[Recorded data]
⁂

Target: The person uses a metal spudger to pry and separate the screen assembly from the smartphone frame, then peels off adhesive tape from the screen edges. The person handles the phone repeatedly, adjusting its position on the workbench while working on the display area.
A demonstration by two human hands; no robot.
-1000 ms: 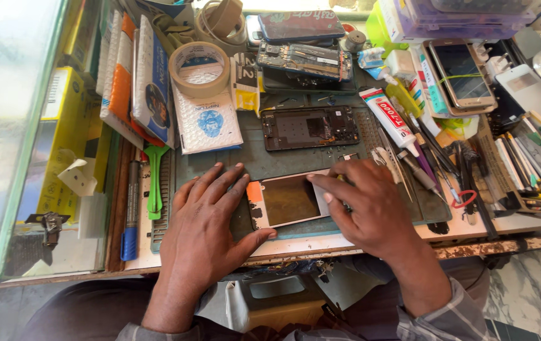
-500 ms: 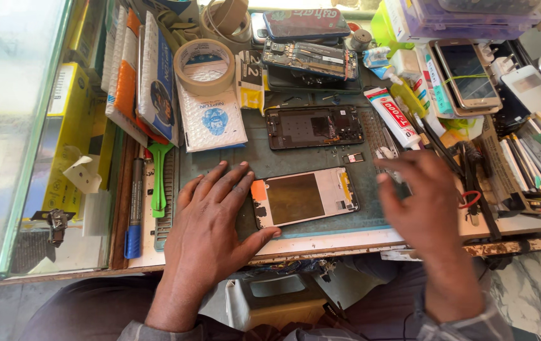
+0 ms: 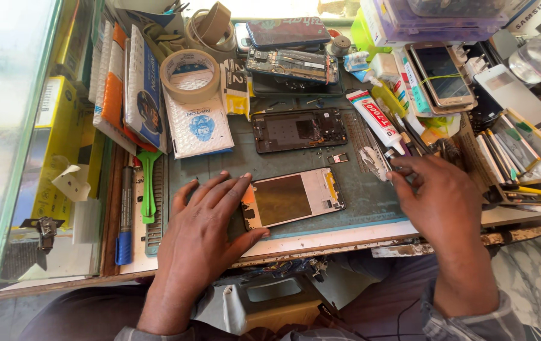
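Lying flat on the dark work mat (image 3: 220,167), the opened phone screen panel (image 3: 292,199) serves as the landmark for everything else. Far to its left stand yellow boxes (image 3: 52,142) against a glass pane, then a green plastic pry tool (image 3: 148,183) and a blue pen (image 3: 123,243) just off the mat's edge. Up and left of the panel sits a roll of tan tape (image 3: 189,74) on a white bubble mailer (image 3: 198,126). The left hand (image 3: 204,237) rests palm down against the panel's left end, fingers spread and open, thumb touching its lower corner, pinning rather than gripping it. Directly above the panel lies a stripped black phone frame (image 3: 299,129), and beyond that a phone with its back off (image 3: 292,63). A small loose part (image 3: 338,158) sits between frame and panel. Right of the panel, a white glue tube (image 3: 376,117) lies slanted, untouched. The right hand (image 3: 437,199) hovers to the panel's right, fingers loosely curled and holding nothing that shows, reaching toward the cluttered tools (image 3: 422,142). By my reading the phone is already taken apart, and reassembly or gluing is not yet begun.
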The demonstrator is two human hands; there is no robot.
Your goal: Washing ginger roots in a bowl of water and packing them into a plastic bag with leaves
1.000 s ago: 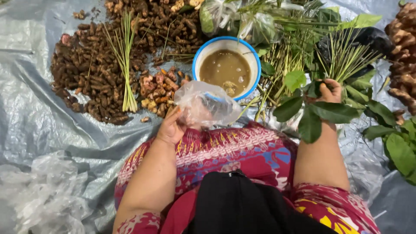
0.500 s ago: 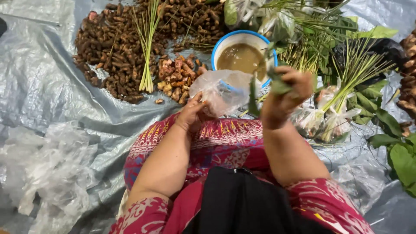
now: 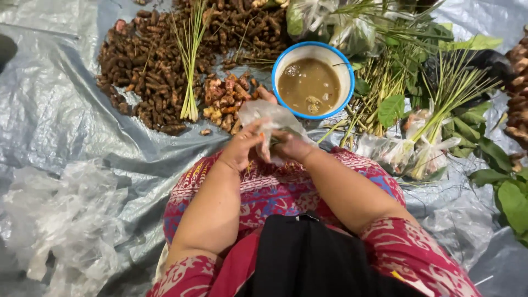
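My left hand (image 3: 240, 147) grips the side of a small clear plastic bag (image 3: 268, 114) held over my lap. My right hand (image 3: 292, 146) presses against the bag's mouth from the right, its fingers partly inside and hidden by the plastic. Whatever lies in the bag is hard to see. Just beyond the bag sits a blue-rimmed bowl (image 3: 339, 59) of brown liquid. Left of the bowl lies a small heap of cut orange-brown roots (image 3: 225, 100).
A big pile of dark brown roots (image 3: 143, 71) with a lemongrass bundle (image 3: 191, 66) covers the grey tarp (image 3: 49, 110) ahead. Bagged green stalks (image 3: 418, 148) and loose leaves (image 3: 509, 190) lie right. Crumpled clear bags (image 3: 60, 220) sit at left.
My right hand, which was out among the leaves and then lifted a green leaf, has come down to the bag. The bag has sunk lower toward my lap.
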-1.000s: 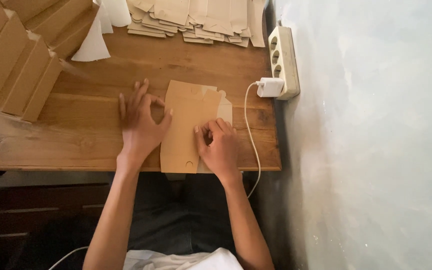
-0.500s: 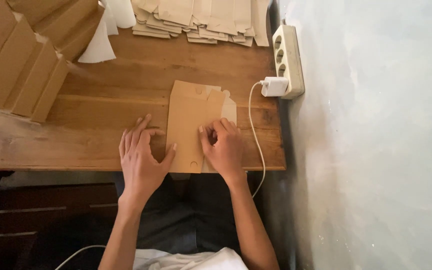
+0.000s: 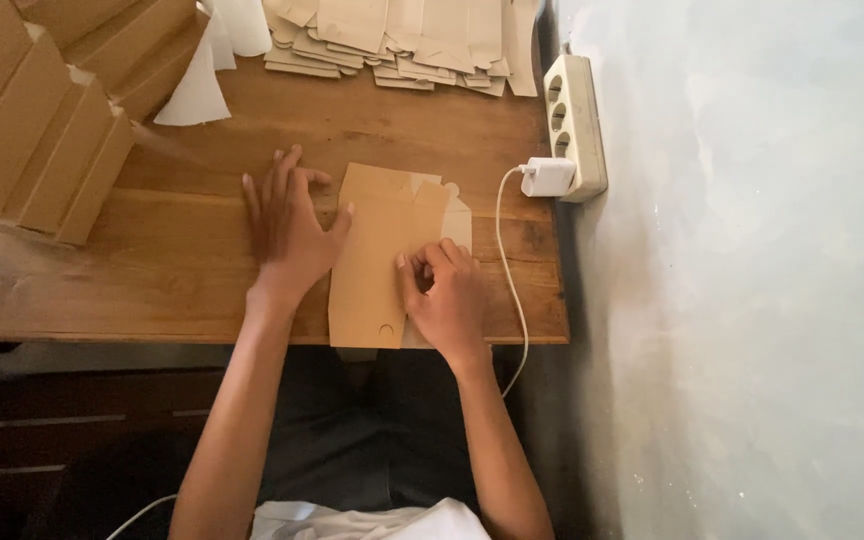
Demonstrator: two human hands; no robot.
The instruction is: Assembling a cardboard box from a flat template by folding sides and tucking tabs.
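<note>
I see my left hand (image 3: 290,225) lying flat with its fingers spread, palm down, pressing the left edge of a flat brown cardboard blank (image 3: 377,260); the thumb reaches onto the card while the other fingers rest on the wood beside it. My right hand (image 3: 445,295) has its fingers curled and pressed down on the blank's right side, fingertips bearing on the card where a paler flap shows at the edge; it clamps nothing between the fingers that I can make out.

The blank lies flat on the wooden desk (image 3: 182,280), close to the near edge, with its lower end reaching that edge between my two forearms. It has a small half-round notch near the bottom.

Just right of the blank, a white cable (image 3: 505,250) runs from the desk's near edge up to a white charger (image 3: 549,176) plugged into a cream power strip (image 3: 574,125) against the grey wall (image 3: 752,270). At the far edge of the desk lies a heap of more flat cardboard blanks (image 3: 402,40). At far left stand folded brown boxes (image 3: 42,120) in a row, with white paper (image 3: 197,90) beside them.
</note>
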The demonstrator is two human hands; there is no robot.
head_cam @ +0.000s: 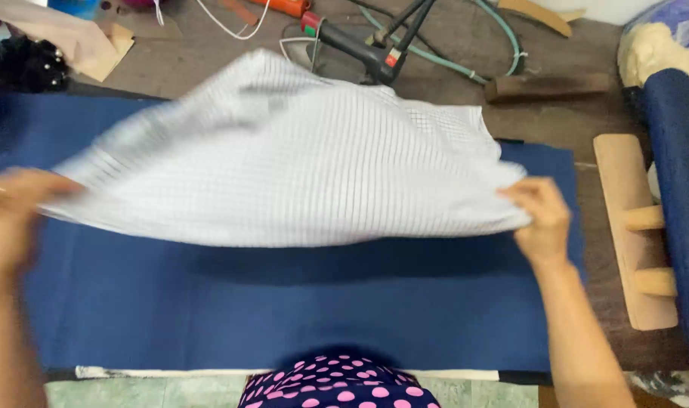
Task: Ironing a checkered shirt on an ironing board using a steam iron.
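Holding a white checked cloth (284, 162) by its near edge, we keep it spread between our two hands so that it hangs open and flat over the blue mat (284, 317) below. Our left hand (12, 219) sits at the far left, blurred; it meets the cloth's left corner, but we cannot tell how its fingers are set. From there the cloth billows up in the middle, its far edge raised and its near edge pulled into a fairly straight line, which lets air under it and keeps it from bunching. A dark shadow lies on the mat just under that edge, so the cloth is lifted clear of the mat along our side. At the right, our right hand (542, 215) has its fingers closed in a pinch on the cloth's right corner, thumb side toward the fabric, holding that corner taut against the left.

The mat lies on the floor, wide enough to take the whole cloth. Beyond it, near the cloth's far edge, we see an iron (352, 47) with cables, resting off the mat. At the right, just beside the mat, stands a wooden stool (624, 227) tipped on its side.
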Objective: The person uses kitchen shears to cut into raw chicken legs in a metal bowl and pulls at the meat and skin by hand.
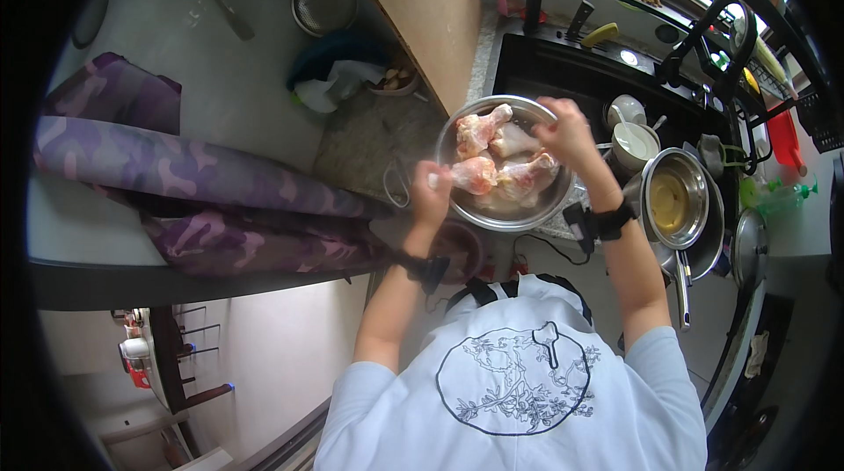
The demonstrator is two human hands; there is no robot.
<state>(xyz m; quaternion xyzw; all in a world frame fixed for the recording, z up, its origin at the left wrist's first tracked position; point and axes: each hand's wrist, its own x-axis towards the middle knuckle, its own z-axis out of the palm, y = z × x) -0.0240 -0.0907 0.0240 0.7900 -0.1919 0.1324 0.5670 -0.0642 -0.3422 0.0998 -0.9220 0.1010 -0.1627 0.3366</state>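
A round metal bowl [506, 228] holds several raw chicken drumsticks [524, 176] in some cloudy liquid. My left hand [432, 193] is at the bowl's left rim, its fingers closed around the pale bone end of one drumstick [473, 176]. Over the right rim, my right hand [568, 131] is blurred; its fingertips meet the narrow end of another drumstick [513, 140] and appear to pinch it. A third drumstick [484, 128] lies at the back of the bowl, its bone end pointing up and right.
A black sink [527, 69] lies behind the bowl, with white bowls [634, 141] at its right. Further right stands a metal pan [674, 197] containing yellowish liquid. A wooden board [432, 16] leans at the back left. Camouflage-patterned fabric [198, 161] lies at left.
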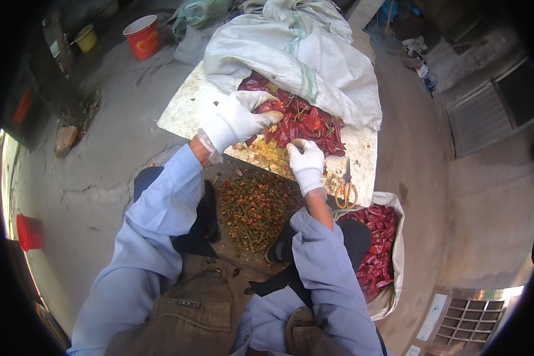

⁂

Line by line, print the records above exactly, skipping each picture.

RESPONSE TO THE EXERCISE -
Target: The person uses a metal spudger to pry and separate the screen assembly from the smartphone frame, then peels off adhesive tape from the screen edges. The person handles the phone repeatedly, adjusting its position on the workbench while working on the display area.
A demonstration by two human hands; no robot.
-1000 ms: 
-500 ms: 
+0 ms: 
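Lying flat on the dark work mat (image 3: 220,167), the opened phone screen panel (image 3: 292,199) serves as the landmark for everything else. Far to its left stand yellow boxes (image 3: 52,142) against a glass pane, then a green plastic pry tool (image 3: 148,183) and a blue pen (image 3: 123,243) just off the mat's edge. Up and left of the panel sits a roll of tan tape (image 3: 189,74) on a white bubble mailer (image 3: 198,126). The left hand (image 3: 204,237) rests palm down against the panel's left end, fingers spread and open, thumb touching its lower corner, pinning rather than gripping it. Directly above the panel lies a stripped black phone frame (image 3: 299,129), and beyond that a phone with its back off (image 3: 292,63). A small loose part (image 3: 338,158) sits between frame and panel. Right of the panel, a white glue tube (image 3: 376,117) lies slanted, untouched. The right hand (image 3: 437,199) hovers to the panel's right, fingers loosely curled and holding nothing that shows, reaching toward the cluttered tools (image 3: 422,142). By my reading the phone is already taken apart, and reassembly or gluing is not yet begun.
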The demonstrator is two human hands; there is no robot.
Your goal: Washing ginger roots in a bowl of water and packing them into a plastic bag with leaves
1.000 s ago: 
0.500 s ago: 
now: 
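My left hand (image 3: 240, 147) grips the side of a small clear plastic bag (image 3: 268, 114) held over my lap. My right hand (image 3: 292, 146) presses against the bag's mouth from the right, its fingers partly inside and hidden by the plastic. Whatever lies in the bag is hard to see. Just beyond the bag sits a blue-rimmed bowl (image 3: 339, 59) of brown liquid. Left of the bowl lies a small heap of cut orange-brown roots (image 3: 225, 100).
A big pile of dark brown roots (image 3: 143, 71) with a lemongrass bundle (image 3: 191, 66) covers the grey tarp (image 3: 49, 110) ahead. Bagged green stalks (image 3: 418, 148) and loose leaves (image 3: 509, 190) lie right. Crumpled clear bags (image 3: 60, 220) sit at left.
My right hand, which was out among the leaves and then lifted a green leaf, has come down to the bag. The bag has sunk lower toward my lap.
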-1.000s: 
-0.500s: 
+0.000s: 
Demonstrator: two human hands; no robot.
The instruction is: Assembling a cardboard box from a flat template by folding sides and tucking tabs.
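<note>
I see my left hand (image 3: 290,225) lying flat with its fingers spread, palm down, pressing the left edge of a flat brown cardboard blank (image 3: 377,260); the thumb reaches onto the card while the other fingers rest on the wood beside it. My right hand (image 3: 445,295) has its fingers curled and pressed down on the blank's right side, fingertips bearing on the card where a paler flap shows at the edge; it clamps nothing between the fingers that I can make out.

The blank lies flat on the wooden desk (image 3: 182,280), close to the near edge, with its lower end reaching that edge between my two forearms. It has a small half-round notch near the bottom.

Just right of the blank, a white cable (image 3: 505,250) runs from the desk's near edge up to a white charger (image 3: 549,176) plugged into a cream power strip (image 3: 574,125) against the grey wall (image 3: 752,270). At the far edge of the desk lies a heap of more flat cardboard blanks (image 3: 402,40). At far left stand folded brown boxes (image 3: 42,120) in a row, with white paper (image 3: 197,90) beside them.
</note>
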The demonstrator is two human hands; there is no robot.
head_cam @ +0.000s: 
Task: Ironing a checkered shirt on an ironing board using a steam iron.
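Holding a white checked cloth (284, 162) by its near edge, we keep it spread between our two hands so that it hangs open and flat over the blue mat (284, 317) below. Our left hand (12, 219) sits at the far left, blurred; it meets the cloth's left corner, but we cannot tell how its fingers are set. From there the cloth billows up in the middle, its far edge raised and its near edge pulled into a fairly straight line, which lets air under it and keeps it from bunching. A dark shadow lies on the mat just under that edge, so the cloth is lifted clear of the mat along our side. At the right, our right hand (542, 215) has its fingers closed in a pinch on the cloth's right corner, thumb side toward the fabric, holding that corner taut against the left.

The mat lies on the floor, wide enough to take the whole cloth. Beyond it, near the cloth's far edge, we see an iron (352, 47) with cables, resting off the mat. At the right, just beside the mat, stands a wooden stool (624, 227) tipped on its side.
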Objective: The person uses kitchen shears to cut into raw chicken legs in a metal bowl and pulls at the meat and skin by hand.
The demonstrator is two human hands; there is no robot.
<state>(xyz m; quaternion xyzw; all in a world frame fixed for the recording, z up, its origin at the left wrist's first tracked position; point and axes: each hand's wrist, its own x-axis towards the middle knuckle, its own z-axis out of the palm, y = z × x) -0.0240 -0.0907 0.0240 0.7900 -0.1919 0.1324 0.5670 -0.0642 -0.3422 0.0998 -0.9220 0.1010 -0.1627 0.3366</state>
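A round metal bowl [506, 228] holds several raw chicken drumsticks [524, 176] in some cloudy liquid. My left hand [432, 193] is at the bowl's left rim, its fingers closed around the pale bone end of one drumstick [473, 176]. Over the right rim, my right hand [568, 131] is blurred; its fingertips meet the narrow end of another drumstick [513, 140] and appear to pinch it. A third drumstick [484, 128] lies at the back of the bowl, its bone end pointing up and right.
A black sink [527, 69] lies behind the bowl, with white bowls [634, 141] at its right. Further right stands a metal pan [674, 197] containing yellowish liquid. A wooden board [432, 16] leans at the back left. Camouflage-patterned fabric [198, 161] lies at left.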

That completes the output for this exercise.